In an interview with the Al-Hayat Arabic daily on July 28, he praise on Shaikh Madani, hailing him as a ‘mujahid’ and as one of the first Algerians to join his country’s liberation struggle. He was not the one to deny the nationalist credentials of any citizen, but Shaikh Abbas was living under excellent conditions (and would remain under house arrest).

Bouteflika’s expressed sympathy for ‘the plight’ of Bel Haj is even more cosmetic. He said he felt “personally in all cases for the prisoner and for anyone deprived of liberty”. But the President surely does not like Bel Haj, who has pointedly refused to negotiate with him ‘while in prison’ and refuses to support the ceasefire with the FIS’s armed wing.

The amnesty issued by Morocco’s new king, Muhammad VI, at the end of July similarly leaves out members of the kingdom’s Islamic movement from benefiting. The amnesty covered 46, 212 prisoners, releasing 7, 988 while reducing the sentences of the rest. But, according to Islamic sources quoted in the Arabic daily Al-Hayat on August 2, some student activists of the banned ‘moderate’ al-Adl wal Ihsan appeared to have benefited from the reduction in sentences.
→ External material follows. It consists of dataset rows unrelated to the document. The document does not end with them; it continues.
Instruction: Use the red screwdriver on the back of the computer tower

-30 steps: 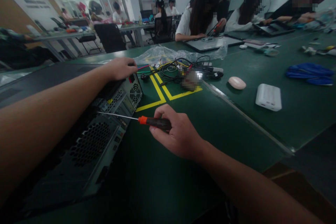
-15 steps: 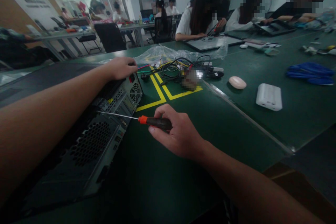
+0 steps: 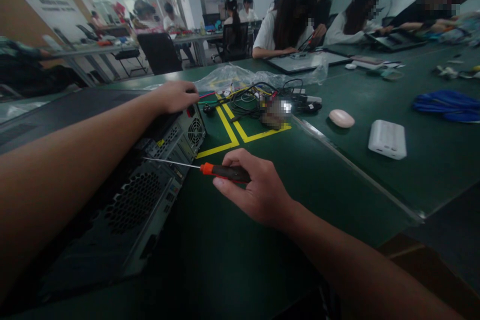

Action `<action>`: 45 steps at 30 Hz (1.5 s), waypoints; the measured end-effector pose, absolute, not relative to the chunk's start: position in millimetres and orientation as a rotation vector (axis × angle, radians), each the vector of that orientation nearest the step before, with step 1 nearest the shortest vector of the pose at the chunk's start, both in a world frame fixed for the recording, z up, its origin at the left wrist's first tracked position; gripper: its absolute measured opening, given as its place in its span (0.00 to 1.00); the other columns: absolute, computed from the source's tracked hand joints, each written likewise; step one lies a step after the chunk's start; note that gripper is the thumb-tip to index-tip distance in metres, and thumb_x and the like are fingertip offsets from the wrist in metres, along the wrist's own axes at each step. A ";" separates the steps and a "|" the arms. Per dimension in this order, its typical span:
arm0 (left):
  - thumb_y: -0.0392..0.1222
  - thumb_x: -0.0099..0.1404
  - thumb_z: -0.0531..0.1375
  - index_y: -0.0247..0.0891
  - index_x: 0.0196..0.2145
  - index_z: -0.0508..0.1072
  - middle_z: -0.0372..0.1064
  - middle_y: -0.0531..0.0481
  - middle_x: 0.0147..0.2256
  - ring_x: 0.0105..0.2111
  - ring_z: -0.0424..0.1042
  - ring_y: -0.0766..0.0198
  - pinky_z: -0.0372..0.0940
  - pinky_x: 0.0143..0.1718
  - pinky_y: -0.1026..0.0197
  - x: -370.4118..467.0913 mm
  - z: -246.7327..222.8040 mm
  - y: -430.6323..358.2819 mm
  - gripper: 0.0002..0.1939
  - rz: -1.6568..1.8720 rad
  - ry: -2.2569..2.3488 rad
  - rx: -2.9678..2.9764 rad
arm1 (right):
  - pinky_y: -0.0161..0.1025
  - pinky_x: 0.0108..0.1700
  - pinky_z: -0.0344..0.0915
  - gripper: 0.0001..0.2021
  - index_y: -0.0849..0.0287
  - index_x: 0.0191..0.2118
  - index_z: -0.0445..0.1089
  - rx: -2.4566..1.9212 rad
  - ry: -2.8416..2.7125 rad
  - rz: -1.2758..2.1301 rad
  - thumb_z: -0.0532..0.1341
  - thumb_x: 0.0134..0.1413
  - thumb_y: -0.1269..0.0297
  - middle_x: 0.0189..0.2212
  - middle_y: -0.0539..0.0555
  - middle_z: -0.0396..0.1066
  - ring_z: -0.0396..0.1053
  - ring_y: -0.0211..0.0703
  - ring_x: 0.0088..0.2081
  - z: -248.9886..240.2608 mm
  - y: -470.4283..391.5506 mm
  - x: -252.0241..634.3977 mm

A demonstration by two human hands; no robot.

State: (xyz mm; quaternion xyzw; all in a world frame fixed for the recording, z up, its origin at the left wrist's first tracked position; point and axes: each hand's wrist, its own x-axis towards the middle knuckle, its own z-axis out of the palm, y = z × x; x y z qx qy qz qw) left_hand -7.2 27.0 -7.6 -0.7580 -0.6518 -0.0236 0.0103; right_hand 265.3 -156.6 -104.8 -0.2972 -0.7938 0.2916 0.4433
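Note:
A dark computer case (image 3: 137,205) lies on its side at the left, its metal rear panel with honeycomb vents facing me. My left hand (image 3: 175,97) is over the far rear corner of the case, fingers bent round its edge and partly hidden. In my right hand (image 3: 258,185) is a screwdriver (image 3: 225,172) with a black and orange handle, held between thumb and fingers. Its long thin shaft points left, and the tip meets the rear panel near the upper edge. Whether the tip sits in a screw, I cannot tell.
Behind the case lie tangled black cables (image 3: 247,102) and clear plastic wrap (image 3: 225,76). Yellow tape (image 3: 219,151) marks the green table (image 3: 300,180). To the right are a pink rounded object (image 3: 341,118), a white box-shaped device (image 3: 387,139) and a blue bundle (image 3: 446,105). Several people work across the table.
The view has shifted slightly, so everything sits a little further right. Both hands and the screwdriver keep nearly the same place against the case.

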 end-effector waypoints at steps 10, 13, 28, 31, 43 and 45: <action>0.57 0.67 0.53 0.40 0.61 0.86 0.84 0.37 0.54 0.54 0.80 0.39 0.72 0.58 0.45 -8.8 -9.0 28.2 0.35 -0.106 -2.045 -2.387 | 0.40 0.37 0.57 0.16 0.56 0.40 0.77 -0.846 -1.988 0.792 0.62 0.79 0.51 0.29 0.47 0.71 0.66 0.39 0.30 -105.3 -158.1 261.6; 0.57 0.67 0.54 0.41 0.61 0.86 0.85 0.37 0.53 0.53 0.80 0.40 0.72 0.58 0.44 -10.0 -9.4 29.6 0.34 -0.124 -2.038 -2.391 | 0.39 0.36 0.58 0.13 0.54 0.44 0.74 -0.844 -1.977 0.845 0.66 0.74 0.50 0.29 0.45 0.71 0.64 0.38 0.29 -106.3 -160.4 260.7; 0.58 0.65 0.55 0.43 0.60 0.87 0.85 0.38 0.53 0.56 0.80 0.38 0.72 0.61 0.42 -10.8 -9.7 29.3 0.34 -0.145 -2.055 -2.386 | 0.39 0.36 0.57 0.08 0.50 0.44 0.66 -0.821 -1.997 0.793 0.66 0.67 0.59 0.32 0.45 0.71 0.63 0.38 0.29 -108.2 -159.6 262.0; 0.57 0.66 0.54 0.43 0.60 0.86 0.85 0.39 0.53 0.56 0.80 0.39 0.72 0.61 0.43 -9.4 -8.1 27.5 0.34 -0.114 -2.039 -2.380 | 0.39 0.36 0.57 0.08 0.51 0.45 0.67 -0.804 -1.999 0.780 0.66 0.67 0.59 0.32 0.45 0.71 0.63 0.38 0.29 -108.1 -159.6 262.7; 0.59 0.67 0.52 0.38 0.63 0.85 0.84 0.36 0.57 0.56 0.80 0.41 0.71 0.60 0.48 -5.4 -5.4 23.0 0.38 -0.060 -2.050 -2.363 | 0.39 0.36 0.58 0.08 0.51 0.45 0.67 -0.814 -2.014 0.786 0.66 0.67 0.58 0.32 0.45 0.71 0.63 0.38 0.29 -106.4 -158.9 263.6; 0.58 0.68 0.51 0.36 0.63 0.85 0.83 0.34 0.57 0.56 0.80 0.41 0.71 0.61 0.47 -5.6 -5.6 23.4 0.38 -0.065 -2.047 -2.372 | 0.40 0.36 0.58 0.08 0.51 0.45 0.67 -0.817 -2.016 0.790 0.66 0.67 0.58 0.32 0.45 0.71 0.63 0.38 0.29 -106.3 -158.5 263.6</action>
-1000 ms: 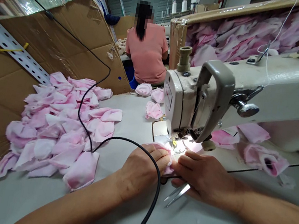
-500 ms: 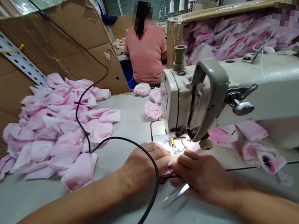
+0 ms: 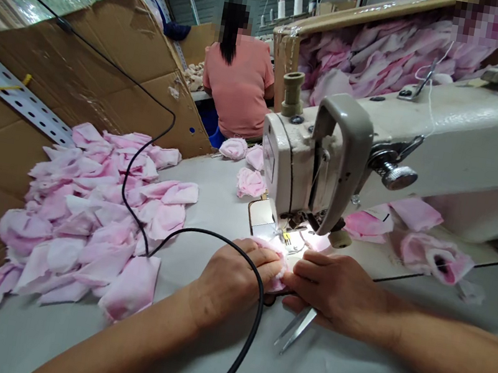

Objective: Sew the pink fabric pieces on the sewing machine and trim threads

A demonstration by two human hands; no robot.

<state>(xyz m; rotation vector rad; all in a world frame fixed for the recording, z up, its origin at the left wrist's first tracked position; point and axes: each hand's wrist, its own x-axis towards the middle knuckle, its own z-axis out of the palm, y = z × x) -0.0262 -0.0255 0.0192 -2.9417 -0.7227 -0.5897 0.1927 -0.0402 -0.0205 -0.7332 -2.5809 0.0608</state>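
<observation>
Small pink piece, soft and fuzzy, lying at centre frame right under the needle, lit bright by the machine lamp. Pinned flat from both sides, likely to keep the seam line straight as it feeds. Left hand pressing down on its near-left edge, fingers curled and closed onto the fabric. Right hand flat beside it, fingers nearly straight and together, tips touching the piece; snips poking out from under the palm, steel blades pointing toward lower centre, whether gripped or just covered impossible to tell. Black cable draped across the left wrist, running off to the upper left.

Behind, the machine, cream enamel, smooth, grey guard looping over its head. Left of frame, a heap of cut pink pieces, rounded, limp, within easy reach. More pink scraps at right under the arm. Grey table, matte. Cardboard walling the left. Upper centre, a person in a salmon top, back turned.
</observation>
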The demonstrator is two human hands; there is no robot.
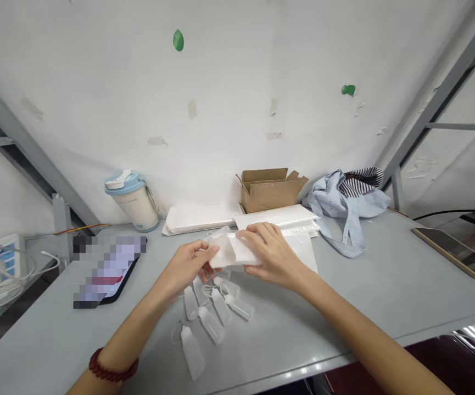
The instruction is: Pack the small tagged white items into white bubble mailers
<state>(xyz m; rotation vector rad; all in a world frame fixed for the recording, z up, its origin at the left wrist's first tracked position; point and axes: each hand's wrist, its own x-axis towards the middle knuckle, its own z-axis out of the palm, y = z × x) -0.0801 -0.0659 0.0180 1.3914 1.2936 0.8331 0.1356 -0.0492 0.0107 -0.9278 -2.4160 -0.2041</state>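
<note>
My left hand [194, 262] pinches the left end of a white packet [224, 251], a translucent flap under its thumb. Wrapped over the right part of that white piece is my right hand [269, 253], its fingers curled on top and the thumb below. Just beneath the hands, several small translucent bottles [211, 325] with white caps and loops lie scattered on the grey table [286, 345]. A white sheet [306, 249] lies flat behind my right hand. What is inside the packet cannot be made out.
Stacked white envelopes [204, 217] and an open cardboard box [272, 189] stand along the wall. A blue-lidded cup [134, 203] and a phone [111, 269] are at left. At right are a light blue cloth bag [340, 203] and another phone [459, 255].
</note>
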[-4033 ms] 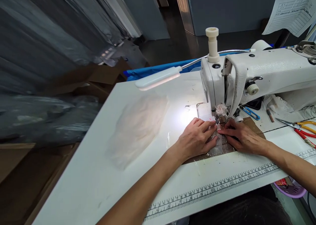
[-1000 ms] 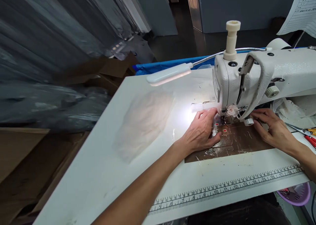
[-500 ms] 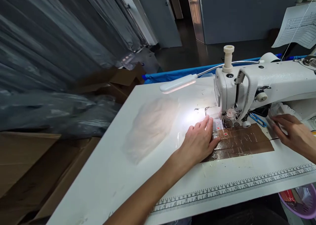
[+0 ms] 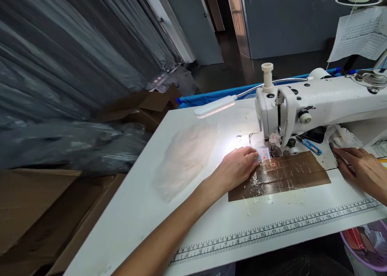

According to the Al-Hayat source, the students are serving 20 year sentences which are reduced by only 2 years each. The source also said that there were at least 36 Islamic activists serving long sentences for ‘crimes of violence’.

But leaders of different Moroccan groups, like Shaikh Yassin of the Adl wal Ihsan movement, who are held under house arrest are not benefiting from the amnesty. Shaikh Yassin’s movement has been restricted ever since he compared the late king Hasan with the late Shah of Iran.

But the treatment of Moroccan Islamic activists is mild compared to that meted out to their counterparts in Egypt and Libya, where president Husni Mubarak and Brother Leader of the Revolution Qaddafi blame them for unsuccessful attempts on his life in Addis Ababa, Ethiopia, in 1995, holding Sudan responsible for harbouring them. And Qaddafi, who still limps and uses a walking stick as aid as a result of an attack on his person early this year - accuses the Libyan Islamic movement of being responsible.

Any improvement in ties between the North African states will clearly results in the increase of concerted action against the region’s Islamic activists and, indeed, against members of the global Islamic movement.

By contrast, western and Israeli interests will gain from closer Maghrebi relations. Bouteflika has already established close personal ties with Ehud Barak, and there are media reports of planned commercial relations between Algeria and Israel. Egypt and Morocco already enjoy close ties with the Zionist state. Such regional rapprochement with the west and Israel will in turn promote punitive action against Islamic movements.